Many researchers consider the deposition of a starch-like protein called beta- amyloid in the brains of Alzheimer's patients to be the key to understanding the disease. Genetic researchers have identified pathogenic mutations in a gene which encodes the b-amyloid precursor protein (APP). Alterations in this gene lead to altered processing of APP and increased deposition of the potentially pathogenic beta-amyloid deposits.

The researchers took a new approach to a problem that has challenged science for years, the development of a transgenic Alzheimer's mouse. The investigators created a construct composed of the full length human APP complementary DNA with the APP mutation under the control of a factor called platelet-derived growth factor (PDGF) promoter. They inserted selected introns from the APP gene important for the splicing of the gene product into this construct. In other words, they constructed a combination of complementary DNA and a genomic construct. The DNA element helps activate the gene in the parts of the brain affected by Alzheimer's disease, the hippocampus and the cerebral cortex. This gene construct was then inserted into mouse embryos using microinjection techniques.

No neurological changes were seen in the mice in the first six months of life. However, between six and nine months the transgenic animals developed many of the characteristics of the brains of patients with Alzheimer's disease. These included the deposition of beta-amyloid plaque, neuritic damage and reduction in synapse density. As the animals aged the amyloid plaque deposits continued to increase in size, resembling human pathology. Non transgenic littermates showed none of these changes.

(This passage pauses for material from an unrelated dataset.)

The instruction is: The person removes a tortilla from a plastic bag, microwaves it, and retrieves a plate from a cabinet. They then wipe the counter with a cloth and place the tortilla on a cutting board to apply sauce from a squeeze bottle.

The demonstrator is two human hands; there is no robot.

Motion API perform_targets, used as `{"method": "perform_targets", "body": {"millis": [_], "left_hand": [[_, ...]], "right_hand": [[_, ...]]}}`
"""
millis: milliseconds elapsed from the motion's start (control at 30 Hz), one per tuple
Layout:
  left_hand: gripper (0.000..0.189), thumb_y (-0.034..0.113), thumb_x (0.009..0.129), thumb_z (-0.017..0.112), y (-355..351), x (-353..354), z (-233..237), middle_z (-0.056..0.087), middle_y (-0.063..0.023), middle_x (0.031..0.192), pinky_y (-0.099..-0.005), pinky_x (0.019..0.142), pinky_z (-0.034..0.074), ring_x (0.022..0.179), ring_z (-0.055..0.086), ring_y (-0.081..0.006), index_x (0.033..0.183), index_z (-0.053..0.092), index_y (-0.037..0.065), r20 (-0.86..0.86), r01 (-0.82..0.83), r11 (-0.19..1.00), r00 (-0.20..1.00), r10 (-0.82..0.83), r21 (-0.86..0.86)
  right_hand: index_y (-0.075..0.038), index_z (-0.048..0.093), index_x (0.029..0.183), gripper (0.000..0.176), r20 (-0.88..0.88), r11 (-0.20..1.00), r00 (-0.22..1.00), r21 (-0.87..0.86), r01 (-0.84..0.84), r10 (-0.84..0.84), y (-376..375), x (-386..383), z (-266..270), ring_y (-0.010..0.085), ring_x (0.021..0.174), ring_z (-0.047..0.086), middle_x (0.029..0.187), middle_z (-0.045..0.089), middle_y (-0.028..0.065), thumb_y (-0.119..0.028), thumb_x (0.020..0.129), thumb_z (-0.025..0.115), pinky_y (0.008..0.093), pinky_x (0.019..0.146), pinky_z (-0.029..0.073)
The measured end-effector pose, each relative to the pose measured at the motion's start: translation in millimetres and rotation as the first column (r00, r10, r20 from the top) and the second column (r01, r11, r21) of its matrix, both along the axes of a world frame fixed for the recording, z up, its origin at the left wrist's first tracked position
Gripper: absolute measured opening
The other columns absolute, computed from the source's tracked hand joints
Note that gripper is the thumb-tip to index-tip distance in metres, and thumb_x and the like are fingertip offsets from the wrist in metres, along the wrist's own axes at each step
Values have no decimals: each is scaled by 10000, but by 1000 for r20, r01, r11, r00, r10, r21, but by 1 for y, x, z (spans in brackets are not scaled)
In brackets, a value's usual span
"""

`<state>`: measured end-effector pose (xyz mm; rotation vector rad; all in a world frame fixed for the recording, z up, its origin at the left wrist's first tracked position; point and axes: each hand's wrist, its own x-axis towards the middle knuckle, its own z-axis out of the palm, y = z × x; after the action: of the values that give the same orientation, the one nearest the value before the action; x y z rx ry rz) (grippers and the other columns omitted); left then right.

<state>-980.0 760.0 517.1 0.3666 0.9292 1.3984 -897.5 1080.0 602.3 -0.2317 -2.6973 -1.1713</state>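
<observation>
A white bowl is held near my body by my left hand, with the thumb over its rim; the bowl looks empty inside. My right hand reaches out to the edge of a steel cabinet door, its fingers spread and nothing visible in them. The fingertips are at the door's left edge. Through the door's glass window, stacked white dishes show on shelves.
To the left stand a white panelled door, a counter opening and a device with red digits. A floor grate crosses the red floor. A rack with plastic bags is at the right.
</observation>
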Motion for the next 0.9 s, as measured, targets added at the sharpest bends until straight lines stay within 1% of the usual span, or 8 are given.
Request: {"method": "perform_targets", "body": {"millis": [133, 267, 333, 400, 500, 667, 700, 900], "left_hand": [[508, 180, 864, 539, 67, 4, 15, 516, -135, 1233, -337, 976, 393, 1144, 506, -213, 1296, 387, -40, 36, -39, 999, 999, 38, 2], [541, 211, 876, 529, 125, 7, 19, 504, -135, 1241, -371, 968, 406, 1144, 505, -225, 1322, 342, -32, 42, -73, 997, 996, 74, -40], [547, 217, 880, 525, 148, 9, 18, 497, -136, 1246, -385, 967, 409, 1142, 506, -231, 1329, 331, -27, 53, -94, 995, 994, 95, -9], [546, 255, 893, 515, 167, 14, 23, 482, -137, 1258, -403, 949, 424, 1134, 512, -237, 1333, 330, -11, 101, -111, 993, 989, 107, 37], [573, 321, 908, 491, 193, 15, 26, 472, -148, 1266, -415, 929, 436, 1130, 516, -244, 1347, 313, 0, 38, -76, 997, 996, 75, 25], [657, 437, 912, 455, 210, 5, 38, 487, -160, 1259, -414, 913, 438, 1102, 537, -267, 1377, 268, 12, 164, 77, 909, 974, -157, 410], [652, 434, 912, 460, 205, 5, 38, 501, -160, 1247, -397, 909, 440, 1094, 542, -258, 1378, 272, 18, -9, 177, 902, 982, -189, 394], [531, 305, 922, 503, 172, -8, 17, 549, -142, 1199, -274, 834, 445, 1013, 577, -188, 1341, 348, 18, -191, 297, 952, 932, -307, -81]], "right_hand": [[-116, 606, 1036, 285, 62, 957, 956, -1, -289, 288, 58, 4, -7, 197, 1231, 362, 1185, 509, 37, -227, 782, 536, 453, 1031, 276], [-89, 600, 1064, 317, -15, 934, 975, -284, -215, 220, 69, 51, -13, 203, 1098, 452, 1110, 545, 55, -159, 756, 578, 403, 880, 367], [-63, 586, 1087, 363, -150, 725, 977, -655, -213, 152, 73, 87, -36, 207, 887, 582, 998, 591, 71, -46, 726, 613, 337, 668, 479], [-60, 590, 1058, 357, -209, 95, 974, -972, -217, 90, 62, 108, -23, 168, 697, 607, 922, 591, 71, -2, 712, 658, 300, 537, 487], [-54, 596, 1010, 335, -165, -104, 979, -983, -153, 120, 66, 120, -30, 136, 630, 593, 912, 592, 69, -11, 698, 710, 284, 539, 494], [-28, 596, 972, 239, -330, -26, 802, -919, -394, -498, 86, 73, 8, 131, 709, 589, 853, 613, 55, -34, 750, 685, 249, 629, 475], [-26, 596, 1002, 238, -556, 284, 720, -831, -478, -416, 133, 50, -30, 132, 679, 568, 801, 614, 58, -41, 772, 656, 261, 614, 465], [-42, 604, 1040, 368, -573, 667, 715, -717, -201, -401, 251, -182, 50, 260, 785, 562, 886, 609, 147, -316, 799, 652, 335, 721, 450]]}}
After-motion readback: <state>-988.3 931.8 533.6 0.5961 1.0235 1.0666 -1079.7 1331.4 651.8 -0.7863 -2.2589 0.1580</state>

The next step will be to breed large number of the mice and observe them for signs of cognitive changes associated with Alzheimer's including memory loss. The researchers will also want to determine what elements of the construct allowed the experiment to succeed- the promoter, the use of introns and/or the mutations.

Alzheimer's research has been limited by the lack of a reliable animal model. The development of the Alzheimer's mouse will help researchers understand the pathology of the disease. First, the creation these transgenic animals may finally answer the question of whether the amyloid plaques do cause Alzheimer's disease. Second, the transgenic mice in the current experiment developed most of the pathologic changes seen in human brains with the exception of neurofibrillary tangles. This observation alone may cause a reconsideration of the pathogenesis of the disease, suggesting that these tangles are a result of a destructive neurological process rather than a cause.

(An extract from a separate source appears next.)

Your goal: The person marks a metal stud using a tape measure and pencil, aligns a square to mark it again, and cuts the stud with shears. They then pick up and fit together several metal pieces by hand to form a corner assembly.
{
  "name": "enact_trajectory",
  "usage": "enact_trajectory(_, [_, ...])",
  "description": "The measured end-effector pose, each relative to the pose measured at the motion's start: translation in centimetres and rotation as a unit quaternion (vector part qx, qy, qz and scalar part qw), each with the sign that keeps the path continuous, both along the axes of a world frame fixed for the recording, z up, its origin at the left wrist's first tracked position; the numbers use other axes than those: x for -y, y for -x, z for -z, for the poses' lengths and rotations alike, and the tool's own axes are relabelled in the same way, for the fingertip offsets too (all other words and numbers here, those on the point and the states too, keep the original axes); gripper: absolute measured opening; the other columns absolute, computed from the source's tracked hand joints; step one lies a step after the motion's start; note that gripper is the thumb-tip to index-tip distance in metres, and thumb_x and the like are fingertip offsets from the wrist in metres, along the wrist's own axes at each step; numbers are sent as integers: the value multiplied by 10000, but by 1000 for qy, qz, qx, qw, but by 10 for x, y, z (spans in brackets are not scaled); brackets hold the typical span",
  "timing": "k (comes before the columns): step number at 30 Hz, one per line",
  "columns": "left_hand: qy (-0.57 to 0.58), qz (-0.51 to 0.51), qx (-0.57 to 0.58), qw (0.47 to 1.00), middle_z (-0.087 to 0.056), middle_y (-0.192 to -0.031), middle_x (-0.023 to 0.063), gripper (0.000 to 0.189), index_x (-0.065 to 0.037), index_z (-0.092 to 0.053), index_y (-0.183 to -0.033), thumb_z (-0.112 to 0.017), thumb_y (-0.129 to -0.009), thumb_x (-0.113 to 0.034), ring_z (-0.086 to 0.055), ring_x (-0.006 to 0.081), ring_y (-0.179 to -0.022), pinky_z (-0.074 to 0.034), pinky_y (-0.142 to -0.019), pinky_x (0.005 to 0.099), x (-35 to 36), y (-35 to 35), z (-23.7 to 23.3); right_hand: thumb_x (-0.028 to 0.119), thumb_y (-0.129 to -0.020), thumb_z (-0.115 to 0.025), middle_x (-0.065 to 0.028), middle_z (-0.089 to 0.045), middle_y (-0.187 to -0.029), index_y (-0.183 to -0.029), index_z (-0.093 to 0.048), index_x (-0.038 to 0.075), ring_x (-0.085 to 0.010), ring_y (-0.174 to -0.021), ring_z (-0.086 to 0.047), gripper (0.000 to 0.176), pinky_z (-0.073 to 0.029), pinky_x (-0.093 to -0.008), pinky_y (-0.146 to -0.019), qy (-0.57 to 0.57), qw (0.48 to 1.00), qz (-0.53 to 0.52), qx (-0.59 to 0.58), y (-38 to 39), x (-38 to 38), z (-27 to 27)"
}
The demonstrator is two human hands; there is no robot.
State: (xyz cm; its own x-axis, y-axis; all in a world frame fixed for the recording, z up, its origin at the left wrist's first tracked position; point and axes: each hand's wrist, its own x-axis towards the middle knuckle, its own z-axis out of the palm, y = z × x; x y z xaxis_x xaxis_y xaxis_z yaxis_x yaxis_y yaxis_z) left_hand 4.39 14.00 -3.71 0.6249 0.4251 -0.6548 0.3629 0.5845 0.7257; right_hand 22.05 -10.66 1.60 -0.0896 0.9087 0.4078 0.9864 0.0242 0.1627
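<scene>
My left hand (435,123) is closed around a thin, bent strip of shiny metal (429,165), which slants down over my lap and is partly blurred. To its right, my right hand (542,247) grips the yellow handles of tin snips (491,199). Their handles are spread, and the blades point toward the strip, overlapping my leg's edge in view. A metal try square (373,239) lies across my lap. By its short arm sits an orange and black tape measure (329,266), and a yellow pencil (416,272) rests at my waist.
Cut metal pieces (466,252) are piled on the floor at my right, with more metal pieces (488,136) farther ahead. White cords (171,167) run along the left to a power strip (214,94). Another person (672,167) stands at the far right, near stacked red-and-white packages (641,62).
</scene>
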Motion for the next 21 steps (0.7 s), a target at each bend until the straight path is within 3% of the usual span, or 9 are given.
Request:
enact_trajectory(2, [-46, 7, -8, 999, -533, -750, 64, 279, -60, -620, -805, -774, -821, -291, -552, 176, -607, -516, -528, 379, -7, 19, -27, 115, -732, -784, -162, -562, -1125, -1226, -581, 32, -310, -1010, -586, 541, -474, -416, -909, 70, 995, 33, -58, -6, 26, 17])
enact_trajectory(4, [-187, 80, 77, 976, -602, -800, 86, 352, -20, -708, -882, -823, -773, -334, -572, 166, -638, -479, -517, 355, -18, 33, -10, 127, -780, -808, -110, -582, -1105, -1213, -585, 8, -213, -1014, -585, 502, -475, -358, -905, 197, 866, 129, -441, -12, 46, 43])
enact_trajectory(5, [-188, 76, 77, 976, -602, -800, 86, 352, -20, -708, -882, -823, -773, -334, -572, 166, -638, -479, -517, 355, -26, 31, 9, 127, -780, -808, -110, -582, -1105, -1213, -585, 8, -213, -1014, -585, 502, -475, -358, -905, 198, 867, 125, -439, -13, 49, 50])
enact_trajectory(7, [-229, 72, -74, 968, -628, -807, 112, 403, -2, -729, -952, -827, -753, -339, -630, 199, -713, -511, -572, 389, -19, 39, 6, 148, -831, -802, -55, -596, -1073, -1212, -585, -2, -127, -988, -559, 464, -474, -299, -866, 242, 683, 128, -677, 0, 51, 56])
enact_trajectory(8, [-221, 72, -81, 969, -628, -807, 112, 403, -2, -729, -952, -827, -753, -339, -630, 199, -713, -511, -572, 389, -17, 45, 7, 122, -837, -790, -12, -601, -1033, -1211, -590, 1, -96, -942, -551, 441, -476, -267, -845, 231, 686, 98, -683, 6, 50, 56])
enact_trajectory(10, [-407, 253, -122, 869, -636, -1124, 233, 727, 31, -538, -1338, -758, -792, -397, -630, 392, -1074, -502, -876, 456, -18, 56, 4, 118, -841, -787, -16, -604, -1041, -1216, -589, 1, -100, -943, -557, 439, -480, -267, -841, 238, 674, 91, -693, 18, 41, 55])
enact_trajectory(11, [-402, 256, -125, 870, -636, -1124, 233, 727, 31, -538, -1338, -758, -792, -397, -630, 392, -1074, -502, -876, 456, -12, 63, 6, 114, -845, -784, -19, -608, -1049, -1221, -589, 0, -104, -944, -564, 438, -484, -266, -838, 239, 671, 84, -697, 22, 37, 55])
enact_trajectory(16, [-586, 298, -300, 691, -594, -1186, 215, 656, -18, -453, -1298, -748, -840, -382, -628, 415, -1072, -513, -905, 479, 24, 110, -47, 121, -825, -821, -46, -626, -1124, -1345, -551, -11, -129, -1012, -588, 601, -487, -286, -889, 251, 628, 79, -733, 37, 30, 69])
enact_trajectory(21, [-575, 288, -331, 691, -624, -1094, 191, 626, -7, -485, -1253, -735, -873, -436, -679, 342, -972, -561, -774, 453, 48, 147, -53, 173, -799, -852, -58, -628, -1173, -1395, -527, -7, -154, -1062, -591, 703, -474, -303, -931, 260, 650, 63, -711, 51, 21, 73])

The new transgenic mouse should also speed the development of drugs for treating Alzheimer's in humans. Researchers will be able to screen large numbers of drugs in the animal model before proceeding to human trials with any promising agents.

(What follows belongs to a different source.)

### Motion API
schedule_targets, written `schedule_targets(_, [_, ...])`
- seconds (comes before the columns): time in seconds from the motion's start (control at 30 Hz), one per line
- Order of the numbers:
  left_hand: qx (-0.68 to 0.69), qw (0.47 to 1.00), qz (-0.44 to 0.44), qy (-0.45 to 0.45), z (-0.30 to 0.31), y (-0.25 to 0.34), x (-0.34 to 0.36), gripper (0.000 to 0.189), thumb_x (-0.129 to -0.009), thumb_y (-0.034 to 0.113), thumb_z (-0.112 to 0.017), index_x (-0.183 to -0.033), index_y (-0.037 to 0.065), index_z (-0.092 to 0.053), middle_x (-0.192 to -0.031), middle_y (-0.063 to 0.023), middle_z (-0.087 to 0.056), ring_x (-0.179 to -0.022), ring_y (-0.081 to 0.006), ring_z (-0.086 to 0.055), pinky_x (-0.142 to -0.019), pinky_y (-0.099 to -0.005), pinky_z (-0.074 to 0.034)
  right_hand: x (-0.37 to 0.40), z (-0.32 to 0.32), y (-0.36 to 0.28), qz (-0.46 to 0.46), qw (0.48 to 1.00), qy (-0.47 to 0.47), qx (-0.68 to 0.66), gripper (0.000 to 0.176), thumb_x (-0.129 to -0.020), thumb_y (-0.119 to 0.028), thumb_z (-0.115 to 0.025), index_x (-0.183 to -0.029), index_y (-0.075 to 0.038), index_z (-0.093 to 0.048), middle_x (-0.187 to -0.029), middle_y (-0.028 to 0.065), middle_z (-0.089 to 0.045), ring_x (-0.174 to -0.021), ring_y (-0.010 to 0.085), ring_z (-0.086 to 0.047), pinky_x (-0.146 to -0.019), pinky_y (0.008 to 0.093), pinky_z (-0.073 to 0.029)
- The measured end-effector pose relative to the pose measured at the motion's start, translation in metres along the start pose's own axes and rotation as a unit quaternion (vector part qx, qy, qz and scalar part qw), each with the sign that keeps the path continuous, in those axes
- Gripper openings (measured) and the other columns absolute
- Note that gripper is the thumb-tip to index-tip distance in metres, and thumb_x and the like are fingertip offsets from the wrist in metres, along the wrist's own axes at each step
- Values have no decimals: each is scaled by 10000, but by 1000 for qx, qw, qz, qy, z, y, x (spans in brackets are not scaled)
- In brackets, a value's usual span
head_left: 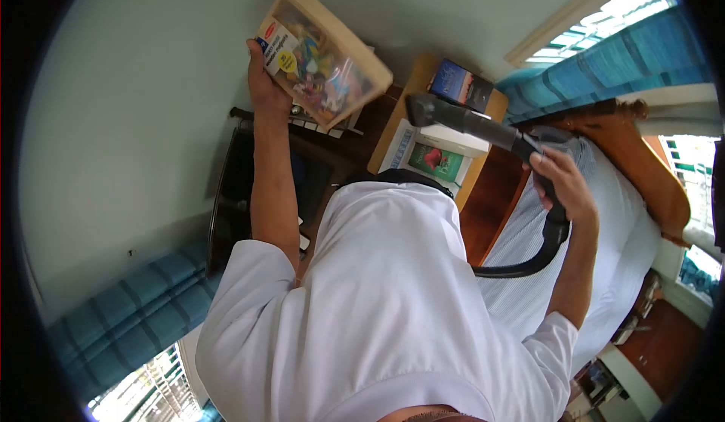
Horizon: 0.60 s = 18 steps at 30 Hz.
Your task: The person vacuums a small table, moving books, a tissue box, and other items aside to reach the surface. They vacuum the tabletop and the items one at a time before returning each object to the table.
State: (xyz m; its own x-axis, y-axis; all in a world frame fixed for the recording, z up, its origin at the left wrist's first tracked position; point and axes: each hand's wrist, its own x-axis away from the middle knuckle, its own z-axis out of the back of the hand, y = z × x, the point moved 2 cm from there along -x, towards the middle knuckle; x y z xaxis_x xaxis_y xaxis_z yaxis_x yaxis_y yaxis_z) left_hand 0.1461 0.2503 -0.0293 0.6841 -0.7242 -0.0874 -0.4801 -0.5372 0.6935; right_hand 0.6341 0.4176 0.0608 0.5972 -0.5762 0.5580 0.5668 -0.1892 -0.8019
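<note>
Left hand point(266, 82) grasps the box point(325, 59) by its end, held up and tilted above the table point(420, 71). Right hand point(563, 184) is clenched round the vacuum wand point(472, 123), nozzle over a book point(434, 161). Bed point(619, 218) just right.

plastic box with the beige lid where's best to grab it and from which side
Probably a short end, from below, as the left hand does at the labelled end: the plastic box is long, tilted and smooth-walled, and its overhanging beige lid gives the fingers a lip. The right hand grips the vacuum nozzle.
</note>
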Motion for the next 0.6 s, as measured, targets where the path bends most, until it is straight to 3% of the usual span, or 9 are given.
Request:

Alzheimer's disease is the fourth leading cause of death in the developed world, after heart disease, cancer, and stroke. Alzheimer's disease strikes some four million Americans, at a cost to the nation of $100 billion. The disease is named for Alois Alzheimer, the German neurologist who first described the pathology of the disease nearly 100 years ago.

The details of the Alzheimer's mouse research can be found in Nature, v.373, 2/9/95, Games et al. pp. 523-537 and pp. 476-77.